Nusatime.com, SOLO — Alunan gamelan terdengar dari Bangsal Pradonggo atau Bangsal Sekati di kompleks Masjid Agung Keraton Kasunanan Surakarta Hadiningrat, Rabu (19/8/2026). Para abdi dalem menabuh gamelan pusaka sebagai penanda dimulainya rangkaian tradisi Sekaten di Kota Solo.
Mengenakan busana adat Jawa, para abdi dalem tampak khidmat memainkan gamelan Kanjeng Kyai Guntur Madu dan Kanjeng Kyai Guntur Sari. Kedua gamelan pusaka tersebut ditempatkan di bangsal berbeda dan ditabuh secara bergantian.
Suara gamelan yang menggema di sekitar Masjid Agung menjadi daya tarik bagi masyarakat yang datang menyaksikan langsung tradisi tahunan tersebut.
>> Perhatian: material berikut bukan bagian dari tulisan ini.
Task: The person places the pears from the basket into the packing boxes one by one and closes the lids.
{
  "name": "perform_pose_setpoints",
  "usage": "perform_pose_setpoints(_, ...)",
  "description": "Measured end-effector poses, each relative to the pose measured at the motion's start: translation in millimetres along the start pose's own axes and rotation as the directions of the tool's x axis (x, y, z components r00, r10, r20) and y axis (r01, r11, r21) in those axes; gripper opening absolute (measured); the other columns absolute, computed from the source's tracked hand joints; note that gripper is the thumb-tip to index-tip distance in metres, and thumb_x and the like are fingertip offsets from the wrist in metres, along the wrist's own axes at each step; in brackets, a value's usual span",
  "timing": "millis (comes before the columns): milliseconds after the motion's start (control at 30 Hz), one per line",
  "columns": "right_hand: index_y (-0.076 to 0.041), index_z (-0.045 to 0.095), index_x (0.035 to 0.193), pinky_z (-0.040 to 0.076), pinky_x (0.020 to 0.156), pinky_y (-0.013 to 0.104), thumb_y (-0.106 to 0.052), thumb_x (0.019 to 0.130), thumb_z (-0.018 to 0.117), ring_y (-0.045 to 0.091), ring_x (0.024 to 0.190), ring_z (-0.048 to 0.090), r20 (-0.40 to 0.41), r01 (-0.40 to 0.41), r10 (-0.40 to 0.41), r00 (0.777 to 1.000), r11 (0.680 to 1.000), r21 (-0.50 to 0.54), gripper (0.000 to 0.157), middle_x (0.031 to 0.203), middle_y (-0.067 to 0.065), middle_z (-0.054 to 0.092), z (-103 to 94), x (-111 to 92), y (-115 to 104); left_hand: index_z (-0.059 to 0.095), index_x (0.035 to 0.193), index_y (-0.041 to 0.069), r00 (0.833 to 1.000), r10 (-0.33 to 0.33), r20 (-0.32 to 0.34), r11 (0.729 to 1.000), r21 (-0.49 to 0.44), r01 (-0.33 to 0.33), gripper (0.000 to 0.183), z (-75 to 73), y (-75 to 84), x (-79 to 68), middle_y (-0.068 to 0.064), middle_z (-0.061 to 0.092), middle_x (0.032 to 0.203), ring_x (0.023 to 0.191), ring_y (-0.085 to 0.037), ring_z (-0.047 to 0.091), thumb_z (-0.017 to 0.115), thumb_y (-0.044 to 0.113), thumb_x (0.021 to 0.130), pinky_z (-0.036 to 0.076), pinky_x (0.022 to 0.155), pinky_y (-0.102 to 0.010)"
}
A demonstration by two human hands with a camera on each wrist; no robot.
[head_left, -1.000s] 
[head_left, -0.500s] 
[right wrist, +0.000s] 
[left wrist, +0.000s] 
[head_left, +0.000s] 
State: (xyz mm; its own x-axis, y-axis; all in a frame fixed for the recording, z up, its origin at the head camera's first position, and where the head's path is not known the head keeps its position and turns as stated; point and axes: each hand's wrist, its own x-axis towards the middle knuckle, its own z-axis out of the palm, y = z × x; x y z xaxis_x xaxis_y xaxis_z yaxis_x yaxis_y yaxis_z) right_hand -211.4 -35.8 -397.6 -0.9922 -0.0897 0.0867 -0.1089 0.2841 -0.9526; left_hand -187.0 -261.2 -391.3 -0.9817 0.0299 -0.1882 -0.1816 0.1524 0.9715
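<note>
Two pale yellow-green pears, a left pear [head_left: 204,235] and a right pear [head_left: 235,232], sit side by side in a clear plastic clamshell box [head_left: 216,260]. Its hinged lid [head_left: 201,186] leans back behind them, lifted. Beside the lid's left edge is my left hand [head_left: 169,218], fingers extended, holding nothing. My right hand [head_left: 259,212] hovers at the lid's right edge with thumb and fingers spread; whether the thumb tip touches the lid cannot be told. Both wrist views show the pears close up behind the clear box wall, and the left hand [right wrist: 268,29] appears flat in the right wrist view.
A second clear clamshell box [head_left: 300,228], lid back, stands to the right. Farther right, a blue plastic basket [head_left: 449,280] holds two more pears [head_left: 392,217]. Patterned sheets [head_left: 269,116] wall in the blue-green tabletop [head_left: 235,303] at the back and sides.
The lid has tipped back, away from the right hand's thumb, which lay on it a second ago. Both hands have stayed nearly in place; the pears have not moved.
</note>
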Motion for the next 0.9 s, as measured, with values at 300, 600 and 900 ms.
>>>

Sejumlah pengunjung tampak menikmati suasana sekaligus mengabadikan momen penabuhan gamelan Sekaten.
Tradisi Sekaten digelar untuk menyambut bulan kelahiran atau Maulid Nabi Muhammad SAW. Berdasarkan artikel referensi, tradisi tersebut telah berlangsung turun-temurun sejak era Kesultanan Demak dan kemudian diteruskan Keraton Surakarta sebagai bagian dari syiar Islam.
Penabuhan gamelan akan berlangsung selama tujuh hari dan menjadi bagian dari rangkaian Sekaten sebelum puncaknya melalui Grebeg Maulid pada 26 Agustus 2026. Suara gamelan pusaka yang kembali bergema menjadi penanda bahwa salah satu tradisi budaya dan keagamaan yang lekat dengan Solo kembali hadir.